When he was asked last week why he had refused to wear a mask at the Mayo Clinic in Minnesota, Pence argued that the precaution was unnecessary for anyone, like him, who is tested so regularly that he can be sure that he is not infected with the virus, and so cannot not spread it to anyone else.

That, however, relies on the testing being, as the president has claimed, “perfect,” which it most definitely is not. In fact, the new rapid-response Abbott ID NOW test kit for Covid-19 used in the White House produced false negatives nearly 15 percent of the time in research conducted in April, as the director of the National Institutes of Health reminded senators on Thursday.

Even more reliable testing that uses invasive nasal swabs and takes longer to get results can produce some false negatives. “An infected person could get a so-called ‘false negative’ test result if the swab missed the virus, for example,” Harvard Medical School’s Coronavirus Resource Center notes. “We also don’t yet know at what point during the course of illness a test becomes positive.” False negatives also appear more likely for people who are carrying the virus but have no symptoms.

That means that someone like Pence could go out into the world with a false sense of security after testing negative and unwittingly infect someone else by not wearing a mask while speaking loudly enough to spray the virus in salivary droplets on to their face.

That was theoretically possible last week, when Pence was the only person at the Mayo Clinic not following its mandatory mask-wearing policy, but it was even more obviously so on Friday when his press secretary, Katie Miller, tested positive for the virus just one day after she had tested negative.

No less an authority on science than President Donald Trump noted on Friday that Miller’s different results on consecutive days indicated a problem with “the whole concept of tests.” Trump, however, was deeply confused as to what, exactly, the problem was with trying to use testing alone to construct a virtual virus-free bubble around him.

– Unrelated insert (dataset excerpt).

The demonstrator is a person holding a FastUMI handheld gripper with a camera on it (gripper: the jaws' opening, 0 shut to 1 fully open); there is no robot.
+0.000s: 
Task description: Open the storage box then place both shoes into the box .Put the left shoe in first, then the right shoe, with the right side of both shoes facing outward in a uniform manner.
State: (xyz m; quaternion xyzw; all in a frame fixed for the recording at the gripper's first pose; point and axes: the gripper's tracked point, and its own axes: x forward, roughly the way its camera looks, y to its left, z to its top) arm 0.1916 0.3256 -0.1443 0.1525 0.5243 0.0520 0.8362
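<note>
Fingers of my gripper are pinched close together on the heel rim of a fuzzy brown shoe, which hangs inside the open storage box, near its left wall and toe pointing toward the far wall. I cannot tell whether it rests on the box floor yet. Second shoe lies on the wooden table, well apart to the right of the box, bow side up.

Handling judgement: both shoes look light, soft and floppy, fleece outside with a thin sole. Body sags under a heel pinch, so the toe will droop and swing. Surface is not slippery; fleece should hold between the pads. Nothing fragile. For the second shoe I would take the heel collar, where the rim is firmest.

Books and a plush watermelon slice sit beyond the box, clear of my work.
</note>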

While the president suggested, wrongly, that the only possible explanation was that Miller had somehow contracted the virus overnight, the fact is that her positive test, along with that of a White House valet the day before, exposes the absurdity of the president refusing to wear a mask or let anyone around him do so.

By prioritizing his immense vanity, or a fear of looking weak, or being laughed at, or a desire to downplay the severity of the crisis over his own health and that of his vice president, aides and followers, the president is not just failing to model good behavior, he is actively discouraging it, and so helping the virus that’s killed at least 77,000 Americans to threaten the lives of many more.

Last Updated: Tuesday, May 12, 11:26 a.m. PDT
This article was updated on Saturday with a new headline; on Sunday, to note that Vice President Mike Pence reportedly entered self-isolation after his trip to Iowa; on Tuesday, with new information on the identity of the woman who instructed executives to remove their masks.